Ele foi o primeiro afro-americano a se tornar presidente da Federal Bar Association, associação que define as regras para o exercício profissional da advocacia nos EUA, trabalho semelhante ao da OAB (Ordem dos Advogados do Brasil). Ele também foi o primeiro negro a integrar a Diretoria da Faculdade de Direito da Universidade da Flórida.
Crump está envolvido na formação de novos profissionais na área do direito dentro de sua comunidade na Flórida. Ele financia bolsas de estudo para estudantes de minorias em quatro instituições de estudo (Faculdade Livingston, Universidade Estadual da Flórida, Universidade A&M Flórida e Universidade Cookman Bethune).
Além disso, é presidente e fundador de um programa de mentoria para pais reconhecido pela Fundação Obama, do ex-presidente Barack Obama.

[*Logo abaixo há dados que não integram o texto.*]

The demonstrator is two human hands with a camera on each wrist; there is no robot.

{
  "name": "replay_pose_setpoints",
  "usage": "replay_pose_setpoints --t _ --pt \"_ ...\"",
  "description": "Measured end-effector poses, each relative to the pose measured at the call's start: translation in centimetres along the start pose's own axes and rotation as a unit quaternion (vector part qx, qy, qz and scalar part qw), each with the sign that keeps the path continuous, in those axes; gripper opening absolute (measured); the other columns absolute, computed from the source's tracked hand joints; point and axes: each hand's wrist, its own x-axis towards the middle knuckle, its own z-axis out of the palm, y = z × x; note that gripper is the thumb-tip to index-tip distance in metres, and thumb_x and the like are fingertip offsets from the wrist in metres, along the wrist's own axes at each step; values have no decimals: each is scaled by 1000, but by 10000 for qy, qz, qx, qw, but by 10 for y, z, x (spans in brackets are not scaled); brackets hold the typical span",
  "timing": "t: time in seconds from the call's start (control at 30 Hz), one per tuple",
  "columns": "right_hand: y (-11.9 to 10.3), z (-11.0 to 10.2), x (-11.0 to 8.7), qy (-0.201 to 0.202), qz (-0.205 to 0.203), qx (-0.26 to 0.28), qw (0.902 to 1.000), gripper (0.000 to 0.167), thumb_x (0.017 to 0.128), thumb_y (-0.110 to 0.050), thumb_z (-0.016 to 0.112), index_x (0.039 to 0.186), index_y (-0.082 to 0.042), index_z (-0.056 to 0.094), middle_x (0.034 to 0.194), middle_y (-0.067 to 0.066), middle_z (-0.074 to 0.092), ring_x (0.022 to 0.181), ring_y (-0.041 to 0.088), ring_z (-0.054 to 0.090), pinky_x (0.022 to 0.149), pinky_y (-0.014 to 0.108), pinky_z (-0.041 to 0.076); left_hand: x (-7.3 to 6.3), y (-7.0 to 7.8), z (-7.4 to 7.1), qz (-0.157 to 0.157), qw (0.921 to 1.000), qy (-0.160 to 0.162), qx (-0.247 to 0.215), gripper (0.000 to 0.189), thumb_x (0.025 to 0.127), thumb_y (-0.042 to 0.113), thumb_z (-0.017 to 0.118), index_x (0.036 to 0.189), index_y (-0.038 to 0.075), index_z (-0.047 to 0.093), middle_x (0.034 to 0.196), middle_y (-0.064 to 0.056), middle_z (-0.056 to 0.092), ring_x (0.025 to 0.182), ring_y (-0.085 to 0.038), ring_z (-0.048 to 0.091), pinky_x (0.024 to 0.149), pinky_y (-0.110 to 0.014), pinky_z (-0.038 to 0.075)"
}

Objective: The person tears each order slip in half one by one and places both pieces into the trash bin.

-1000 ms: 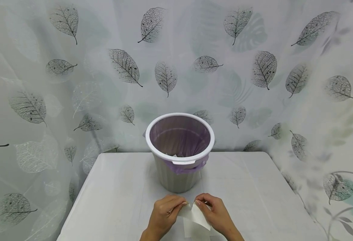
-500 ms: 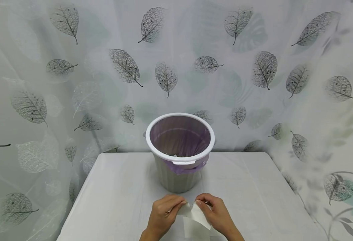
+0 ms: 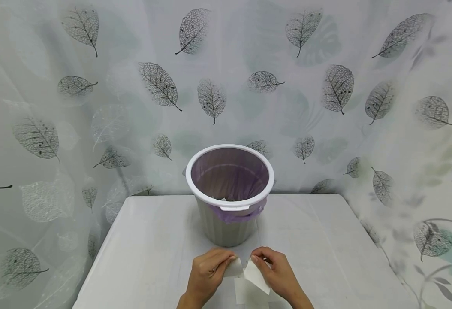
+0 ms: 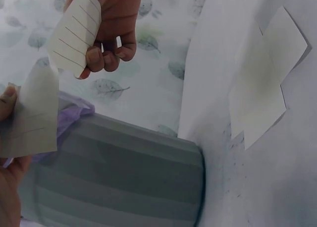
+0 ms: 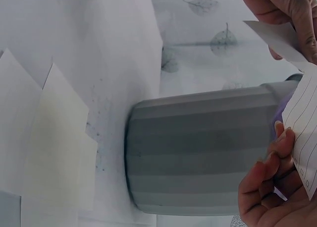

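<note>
A sheet of lined paper (image 3: 257, 277) is held up between both hands, with a tear running down from its top edge. My left hand (image 3: 207, 274) pinches the left part of the sheet (image 4: 37, 113) between thumb and fingers. The right part (image 5: 304, 133), ruled with dark lines, is gripped by my right hand (image 3: 275, 274). The two parts meet at a narrow point at the lower end of the tear. Below the hands, several pale sheets (image 4: 257, 88) lie overlapping on the white table (image 3: 152, 249).
Just beyond the hands stands a grey ribbed bin (image 3: 227, 229) with a white rim (image 3: 230, 147) and a purple liner (image 3: 245, 176). Small pale scraps show inside it. A leaf-printed curtain (image 3: 226, 64) hangs behind and on both sides of the table.
The left hand has moved slightly left, away from the right hand. The tear in the paper has widened and runs deeper. The bin and the sheets on the table stay put.
</note>
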Motion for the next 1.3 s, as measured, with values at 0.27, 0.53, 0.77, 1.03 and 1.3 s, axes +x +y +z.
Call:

Por seu trabalho na busca pelos direitos civis das minorias, já foi incluído na lista dos "100 Melhores Advogados em Julgamentos Nacionais" e recebeu prêmios associados à promoção dos direitos humanos.
Julgamento histórico
"O caso do George Floyd tem um elemento de jurisprudência novo: a filmagem. É uma prova que foi alastrada e compartilhada ao redor do mundo. Vai ser uma luta da defesa do policial para descaracterizar a filmagem e a da conduta tomada ali", diz Prado.
O escritório do Procurador-Geral do Estado de Minnesota convocou Neal Katyal, um ex-procurador-geral interino para ajudar com a acusação. Katyal descreveu o julgamento de Chauvin como um "caso criminal histórico, um dos mais importantes da história".

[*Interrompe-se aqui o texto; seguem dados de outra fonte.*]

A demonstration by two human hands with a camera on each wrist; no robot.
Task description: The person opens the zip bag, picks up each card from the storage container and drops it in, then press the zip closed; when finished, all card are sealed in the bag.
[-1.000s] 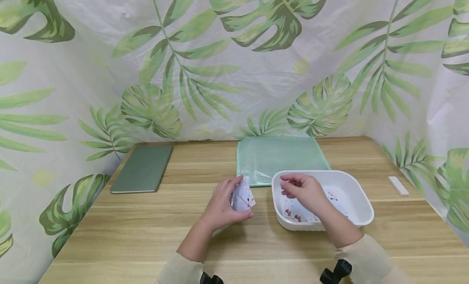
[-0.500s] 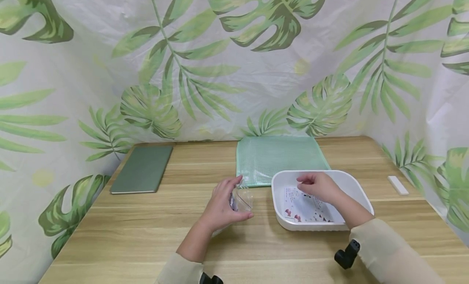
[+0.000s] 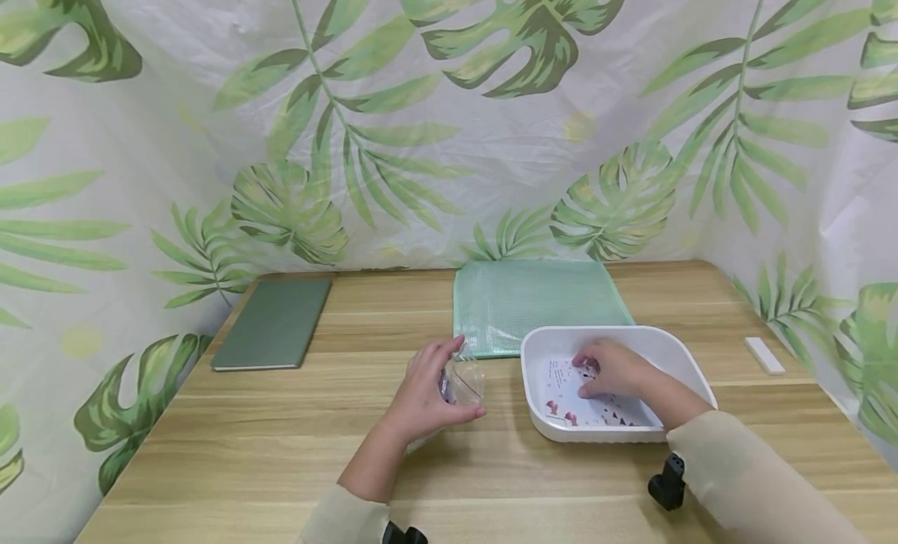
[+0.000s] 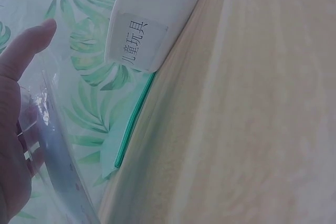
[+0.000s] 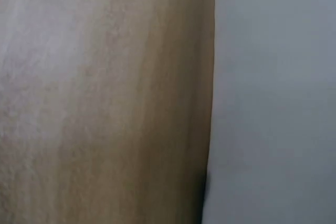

O julgamento não tem plateia devido à covid-19, mas está sendo televisionado. O prédio onde está sendo realizado foi cercado por barreiras de concreto e cercas de arame farpado.
No primeiro dia após a retomada do julgamento, milhares de pessoas protestaram diante do tribunal. A multidão mantinha silêncio, quebrado apenas para repetir: "Se não há justiça, não há paz". Cartazes erguidos pelos manifestantes também destacavam as últimas palavras de Floyd antes do assassinato: "Não consigo respirar".